Processed food. Processed sugars. Processed fats. Processed flours. Processed carbs. Processed drinks. Processed to make them more stable on the store shelf, easier to use in industrial quantities, easier to wolf down in large and unhealthy amounts.
At least 1 out of every 4 people is technically obese in the English-speaking world, according to the World Health Organization: Ireland (25%), the United Kingdom (28%), Australia (29%), Canada (29%), New Zealand (31%), and of course the literal heavyweight United States (36%).
The United States is more obese than anywhere else on the planet, bar Kuwait (38%) and several Pacific island states, topped by Samoa (47%) and Tonga (48%). They also have the most processed food. Malaysia is the fattest nation in Asia, a process largely attributed to the natural food off the farm being replaced by packaged processed plasticated food.
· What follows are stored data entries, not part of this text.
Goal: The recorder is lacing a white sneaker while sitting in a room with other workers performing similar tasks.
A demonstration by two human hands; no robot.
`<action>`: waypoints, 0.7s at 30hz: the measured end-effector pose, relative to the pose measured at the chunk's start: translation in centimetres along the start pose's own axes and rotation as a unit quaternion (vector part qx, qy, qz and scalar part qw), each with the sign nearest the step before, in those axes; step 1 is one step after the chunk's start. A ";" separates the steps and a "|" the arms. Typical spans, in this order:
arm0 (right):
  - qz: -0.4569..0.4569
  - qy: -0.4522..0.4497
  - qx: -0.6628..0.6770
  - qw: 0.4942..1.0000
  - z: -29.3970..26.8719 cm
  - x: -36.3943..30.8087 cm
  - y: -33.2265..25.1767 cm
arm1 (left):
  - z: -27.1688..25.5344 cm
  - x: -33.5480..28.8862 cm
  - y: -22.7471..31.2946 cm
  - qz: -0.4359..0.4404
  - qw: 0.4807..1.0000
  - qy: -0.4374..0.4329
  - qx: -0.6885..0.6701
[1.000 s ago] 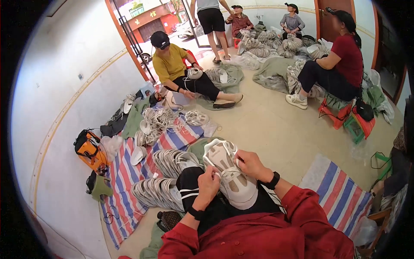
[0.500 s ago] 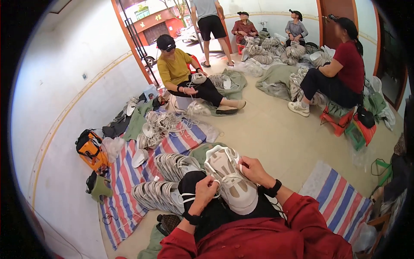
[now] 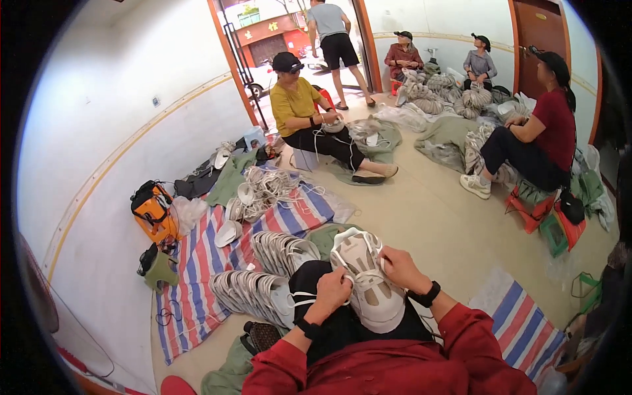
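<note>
A beige and white shoe upper (image 3: 376, 304) lies over my lap, toe toward me, with white lacing across its middle. At its left side my left hand (image 3: 333, 291) is closed in a pinch on the white shoelace (image 3: 304, 301), whose loose end trails past the wrist. My right hand (image 3: 403, 268) is closed at the upper's right edge, fingertips pinching the lace there; the exact grip is partly hidden. More lace shows below the right wrist. Left of my knees stand two nested rows of similar shoe uppers (image 3: 250, 297).
A striped sheet (image 3: 191, 309) carries a heap of laced uppers (image 3: 270, 191). An orange bag (image 3: 155, 214) and a green stool (image 3: 158, 271) stand by the left wall. A co-worker in yellow (image 3: 299, 108) handles an upper; others sit farther back and right. Another striped sheet (image 3: 526, 329) lies at right.
My view has turned slightly left, so the scene sits farther right. My hands stay pinched at the upper's sides. The co-worker in yellow has brought both hands together on an upper.
</note>
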State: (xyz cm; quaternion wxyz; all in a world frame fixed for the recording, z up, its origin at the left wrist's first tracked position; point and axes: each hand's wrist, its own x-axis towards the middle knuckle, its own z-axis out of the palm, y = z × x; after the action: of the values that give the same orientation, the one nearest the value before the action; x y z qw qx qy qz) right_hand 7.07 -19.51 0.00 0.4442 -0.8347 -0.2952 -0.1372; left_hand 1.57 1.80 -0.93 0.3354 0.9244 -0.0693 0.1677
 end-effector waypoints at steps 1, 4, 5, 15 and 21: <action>0.040 -0.021 0.028 0.999 -0.1 0.1 0.2 | 0.1 0.1 -0.5 -0.005 0.999 -0.005 -0.039; 0.056 -0.023 0.037 0.997 0.3 -0.1 0.0 | 0.5 -0.1 -1.2 -0.002 0.999 -0.012 -0.048; 0.035 -0.004 0.020 0.999 0.4 -0.2 -0.2 | 0.7 0.1 -1.3 -0.002 0.999 -0.010 -0.048; -0.037 0.023 -0.031 0.999 0.6 -0.4 0.8 | -0.4 -0.3 -0.7 0.038 0.998 -0.049 -0.004; 0.011 -0.039 0.053 0.998 -0.9 -0.1 1.0 | -3.5 -0.4 -2.0 0.066 0.994 -0.083 -0.021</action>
State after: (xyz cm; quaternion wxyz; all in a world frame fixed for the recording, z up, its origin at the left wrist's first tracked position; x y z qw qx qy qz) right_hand 7.60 -20.70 -0.22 0.4773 -0.8180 -0.3098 -0.0841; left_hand 0.71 5.57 0.24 0.3362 0.9212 -0.1616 0.1107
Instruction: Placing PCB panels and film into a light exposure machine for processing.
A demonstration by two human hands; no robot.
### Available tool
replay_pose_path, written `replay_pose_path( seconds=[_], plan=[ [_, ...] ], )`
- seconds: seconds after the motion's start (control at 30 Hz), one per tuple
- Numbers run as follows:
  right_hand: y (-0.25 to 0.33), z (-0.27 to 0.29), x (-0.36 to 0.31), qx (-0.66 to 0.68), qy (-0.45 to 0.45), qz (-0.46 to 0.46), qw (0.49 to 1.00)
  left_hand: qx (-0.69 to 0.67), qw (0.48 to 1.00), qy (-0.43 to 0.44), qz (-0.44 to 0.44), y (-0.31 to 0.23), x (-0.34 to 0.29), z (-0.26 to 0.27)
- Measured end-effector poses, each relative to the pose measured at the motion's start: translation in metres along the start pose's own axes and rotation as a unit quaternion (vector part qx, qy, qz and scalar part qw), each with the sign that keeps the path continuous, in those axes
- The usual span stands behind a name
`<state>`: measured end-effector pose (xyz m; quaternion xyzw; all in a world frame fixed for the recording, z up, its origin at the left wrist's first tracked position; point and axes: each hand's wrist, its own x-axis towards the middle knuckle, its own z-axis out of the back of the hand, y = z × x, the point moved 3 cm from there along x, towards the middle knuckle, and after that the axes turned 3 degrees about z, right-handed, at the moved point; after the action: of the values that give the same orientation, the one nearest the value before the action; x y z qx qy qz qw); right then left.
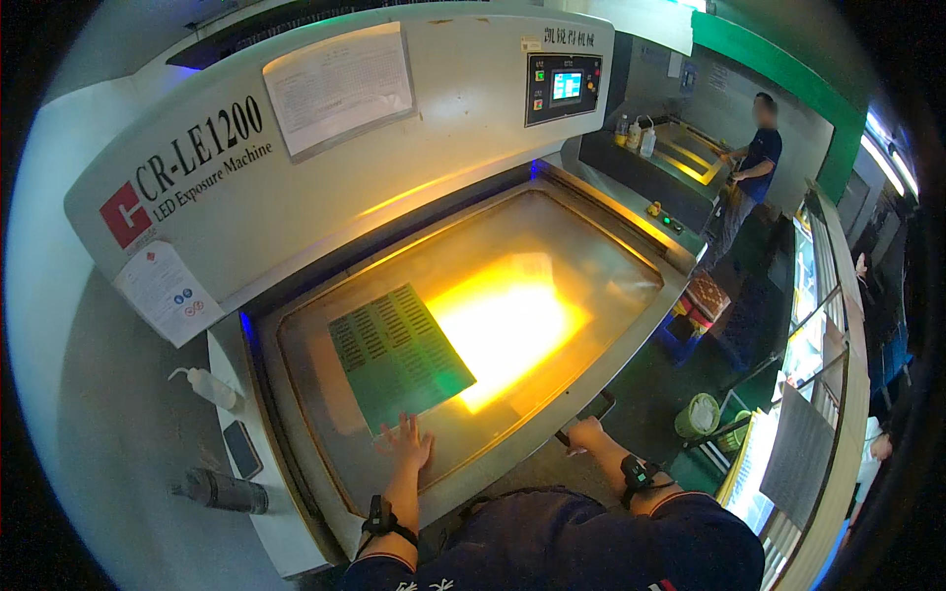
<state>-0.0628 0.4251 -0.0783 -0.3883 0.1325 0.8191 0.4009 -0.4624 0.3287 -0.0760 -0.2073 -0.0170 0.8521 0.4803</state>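
Note:
A green circuit panel [399, 357] with rows of slots lies flat on the glass bed [591, 276] of a large grey exposure machine, left of a bright yellow glare. My left hand [406, 441] rests open, fingers spread, on the glass just at the panel's near edge. My right hand [585, 433] grips a dark handle [595, 408] on the frame's front right edge. Both wrists wear black bands.
A white squeeze bottle [209, 386], a dark phone [242, 449] and a dark bottle [219, 491] lie on the machine's left ledge. A control screen [564, 87] sits up on the raised lid. Another person [749, 167] stands at a second machine far right. A green bin [698, 416] stands below right.

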Motion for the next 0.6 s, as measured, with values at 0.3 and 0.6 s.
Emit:
replay_pose_path(
  seconds=[0.3,0.6],
  plan=[
    [-0.005,-0.045,0.037,-0.007,-0.036,-0.035,0.999,0.050,0.987,-0.120,-0.093,0.032,-0.001,-0.029],
    [0.009,-0.002,0.006,0.047,-0.037,-0.054,0.997,0.031,0.985,-0.136,-0.099,0.035,0.002,-0.028]
  ],
)
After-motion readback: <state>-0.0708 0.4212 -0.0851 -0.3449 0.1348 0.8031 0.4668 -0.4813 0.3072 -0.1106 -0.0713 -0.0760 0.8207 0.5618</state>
There’s an interesting study on obesity and metabolic syndrome, conducted by doctors from the Instituto Nacional de Cardiologia in Mexico City and from the University of Colorado. The study took 131 people, most of them (78%) women, who were looking to lose weight and split them into two groups. Both cut their food intake.
One bunch of ahem “big boned” patients ate a low-fructose diet, including artificial sweeteners. The other group of plus-size participants ate a moderate-fructose diet of natural fructose from fruit.
Both groups lost weight. But the moderate fructose folk eating fruit lost more weight, even though they consumed more fructose. “For weight loss achievement, an energy-restricted moderate natural fructose diet was superior to a low-fructose diet,” the doctors conclude.
Fruit and its fructose are the last thing those overweight people should fear. Fruit is a great pre-workout and post-workout snack, to get an energy boost, and filling for us the rest of the time, too. If anything, given its multiple benefits, it’s fruit that would make America and the rest of us slim, healthy, graceful and great again.